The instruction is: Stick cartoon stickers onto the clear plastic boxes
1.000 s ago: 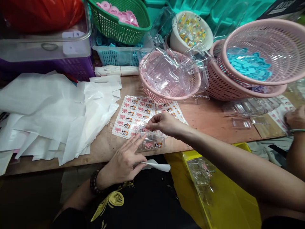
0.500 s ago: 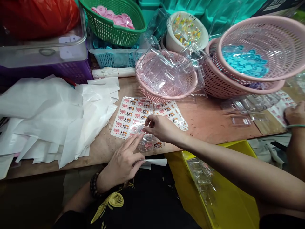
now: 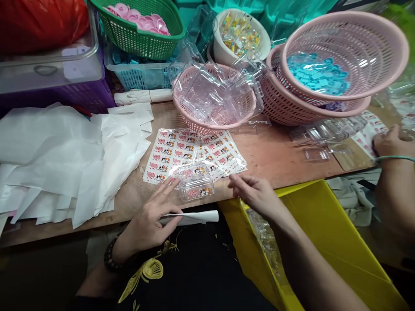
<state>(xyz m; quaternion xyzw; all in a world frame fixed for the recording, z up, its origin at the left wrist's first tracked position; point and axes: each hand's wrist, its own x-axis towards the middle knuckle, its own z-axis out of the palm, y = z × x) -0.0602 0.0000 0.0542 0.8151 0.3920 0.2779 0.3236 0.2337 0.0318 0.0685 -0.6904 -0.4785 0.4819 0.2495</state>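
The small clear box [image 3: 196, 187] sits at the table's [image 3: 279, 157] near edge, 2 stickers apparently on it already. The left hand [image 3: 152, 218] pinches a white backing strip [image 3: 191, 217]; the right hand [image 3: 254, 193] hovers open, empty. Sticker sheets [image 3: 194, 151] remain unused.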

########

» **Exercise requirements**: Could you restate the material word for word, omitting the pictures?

» **Your solution**:
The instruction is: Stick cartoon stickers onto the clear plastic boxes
1.000 s ago: 
0.500 s ago: 
now: 
<state>(xyz m; quaternion xyzw; all in a world frame fixed for the recording, z up, its origin at the left wrist's first tracked position; point and axes: each hand's wrist, its own x-axis towards the middle knuckle, its own z-axis out of the palm, y = z × x) -0.0602 0.0000 0.0542 0.8151 0.3920 0.2779 0.3236 0.2337 0.0318 0.0685 -0.6904 -0.4785 0.4819 0.2495</state>
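The small clear box [image 3: 196, 187] sits at the table's [image 3: 279, 157] near edge, 2 stickers apparently on it already. The left hand [image 3: 152, 218] pinches a white backing strip [image 3: 191, 217]; the right hand [image 3: 254, 193] hovers open, empty. Sticker sheets [image 3: 194, 151] remain unused.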

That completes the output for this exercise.